*REQUIREMENT*
What are the lines below, starting at the line containing "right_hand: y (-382" and ending at the line containing "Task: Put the"? Write them out exactly, ends included, without pictures.

[RECORDS SHOWN Boundary: Start]

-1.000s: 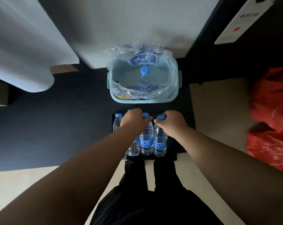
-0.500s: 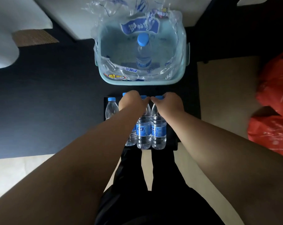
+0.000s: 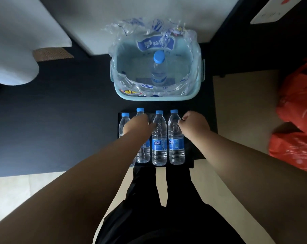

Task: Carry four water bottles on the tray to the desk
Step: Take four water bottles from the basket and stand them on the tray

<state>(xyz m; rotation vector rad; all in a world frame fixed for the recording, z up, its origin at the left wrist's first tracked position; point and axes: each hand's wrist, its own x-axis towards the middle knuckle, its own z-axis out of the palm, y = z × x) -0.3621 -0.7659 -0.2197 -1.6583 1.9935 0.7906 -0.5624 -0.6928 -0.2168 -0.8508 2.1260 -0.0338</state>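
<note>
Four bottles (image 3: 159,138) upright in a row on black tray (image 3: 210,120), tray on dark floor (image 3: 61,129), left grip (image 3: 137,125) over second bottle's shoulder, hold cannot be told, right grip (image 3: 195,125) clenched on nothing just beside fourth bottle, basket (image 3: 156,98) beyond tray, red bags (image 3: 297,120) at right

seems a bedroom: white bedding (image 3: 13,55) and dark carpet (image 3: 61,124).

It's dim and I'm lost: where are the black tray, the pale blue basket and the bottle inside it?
Tray (image 3: 189,158): head view, bare near-right corner.
Basket (image 3: 154,98): head view, near wall.
Bottle in basket (image 3: 158,73): head view, clear body.
</note>
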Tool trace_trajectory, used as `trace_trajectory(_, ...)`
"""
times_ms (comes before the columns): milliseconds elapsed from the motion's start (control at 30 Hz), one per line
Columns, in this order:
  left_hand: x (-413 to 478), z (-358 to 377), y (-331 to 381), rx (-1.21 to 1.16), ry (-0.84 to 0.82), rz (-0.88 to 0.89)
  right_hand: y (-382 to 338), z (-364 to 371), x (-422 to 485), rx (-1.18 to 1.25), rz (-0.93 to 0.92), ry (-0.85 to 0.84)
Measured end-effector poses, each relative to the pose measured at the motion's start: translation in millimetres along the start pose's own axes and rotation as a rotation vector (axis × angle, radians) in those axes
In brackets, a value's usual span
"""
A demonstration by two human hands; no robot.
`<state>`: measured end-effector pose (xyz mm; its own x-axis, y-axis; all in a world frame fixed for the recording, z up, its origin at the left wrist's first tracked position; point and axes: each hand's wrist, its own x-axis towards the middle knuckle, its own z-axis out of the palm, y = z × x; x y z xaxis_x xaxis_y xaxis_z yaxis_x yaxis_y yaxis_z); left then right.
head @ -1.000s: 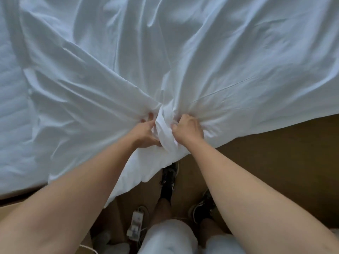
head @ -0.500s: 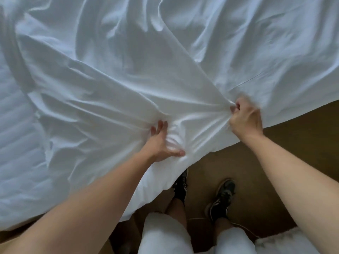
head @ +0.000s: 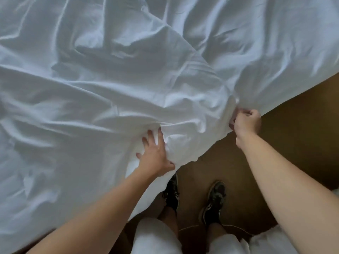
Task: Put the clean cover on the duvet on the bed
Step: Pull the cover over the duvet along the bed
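The cover [head: 113, 92] is white, matt, creased cloth; the floor [head: 286, 129] looks matt brown.

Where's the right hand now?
Head view, right of centre: right hand grips the white cover at its edge by the floor, apart from the left hand.

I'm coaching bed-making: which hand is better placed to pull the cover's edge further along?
Right. The right hand pinches the hanging edge of the cover in a closed grip; the left hand lies flat, fingers spread, only pressing the fabric.
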<state>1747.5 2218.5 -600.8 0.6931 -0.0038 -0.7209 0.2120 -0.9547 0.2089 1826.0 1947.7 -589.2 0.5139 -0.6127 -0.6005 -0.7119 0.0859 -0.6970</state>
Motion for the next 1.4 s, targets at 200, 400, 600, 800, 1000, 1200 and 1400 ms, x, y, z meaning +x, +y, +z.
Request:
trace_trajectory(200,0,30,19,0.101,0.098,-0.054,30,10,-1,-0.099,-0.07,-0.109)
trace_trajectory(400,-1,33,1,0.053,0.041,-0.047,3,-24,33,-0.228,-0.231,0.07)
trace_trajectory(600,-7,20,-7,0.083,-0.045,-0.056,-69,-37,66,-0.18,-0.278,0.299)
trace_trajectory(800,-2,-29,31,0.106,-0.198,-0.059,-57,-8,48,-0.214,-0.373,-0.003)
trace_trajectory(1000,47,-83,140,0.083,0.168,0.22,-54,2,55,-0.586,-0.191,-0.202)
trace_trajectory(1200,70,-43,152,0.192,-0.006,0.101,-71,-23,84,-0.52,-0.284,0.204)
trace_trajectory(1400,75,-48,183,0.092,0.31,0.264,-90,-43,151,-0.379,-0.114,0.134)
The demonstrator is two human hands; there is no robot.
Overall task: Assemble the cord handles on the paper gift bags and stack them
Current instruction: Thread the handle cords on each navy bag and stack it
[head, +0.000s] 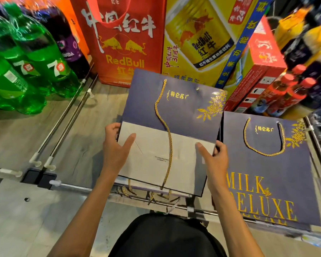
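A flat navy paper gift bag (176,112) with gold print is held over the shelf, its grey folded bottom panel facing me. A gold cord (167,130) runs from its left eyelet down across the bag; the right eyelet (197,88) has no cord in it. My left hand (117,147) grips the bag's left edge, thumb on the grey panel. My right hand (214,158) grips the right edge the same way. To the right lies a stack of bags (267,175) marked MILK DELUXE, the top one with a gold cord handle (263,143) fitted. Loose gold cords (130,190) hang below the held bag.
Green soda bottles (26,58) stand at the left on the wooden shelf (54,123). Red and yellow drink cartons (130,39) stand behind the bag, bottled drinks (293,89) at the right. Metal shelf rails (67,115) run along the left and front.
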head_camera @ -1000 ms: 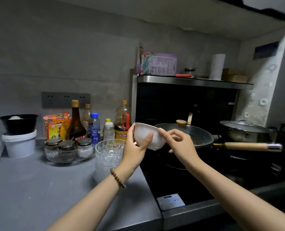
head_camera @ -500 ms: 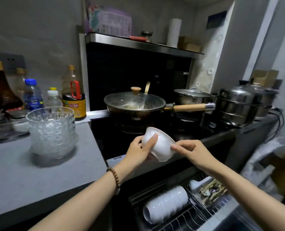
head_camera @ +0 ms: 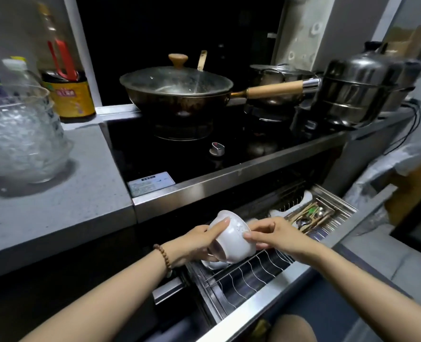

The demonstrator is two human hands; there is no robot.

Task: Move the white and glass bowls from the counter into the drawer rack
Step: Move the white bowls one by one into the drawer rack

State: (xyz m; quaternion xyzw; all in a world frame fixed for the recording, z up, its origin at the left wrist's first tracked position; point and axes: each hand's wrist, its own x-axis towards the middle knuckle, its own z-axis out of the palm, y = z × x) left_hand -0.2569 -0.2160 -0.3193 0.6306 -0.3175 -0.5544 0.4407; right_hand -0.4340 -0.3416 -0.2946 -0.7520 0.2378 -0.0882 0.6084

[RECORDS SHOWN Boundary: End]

*REPLY*
  right_hand: y (-382 to 338), z (-364 to 371), x (-422 to 485), rx (-1.18 to 1.25), rz (-0.93 to 0.92), ry (-0.85 to 0.84)
Measured end-effector poses, each relative to the pose measured at the motion's start: translation in millimetres along the start pose's own axes and rotation as a rotation vector (axis × angle, radians) in those axes
In brackets, a value's usual span
"""
A demonstration by two human hands; no robot.
`<state>`: measured end-effector pose (xyz mm; its own x-axis, y-axis; all in a world frame fixed for the recording, z up, its origin at the left wrist's first tracked position; point and axes: each hand's wrist, its own x-axis towards the middle knuckle, its own z-axis out of the palm, y = z × x; x y z xaxis_x xaxis_y xaxis_z yaxis_x yaxis_y yaxis_z); left then right.
head @ -1.000s: 
head @ -0.500s: 
head @ +0.000s: 
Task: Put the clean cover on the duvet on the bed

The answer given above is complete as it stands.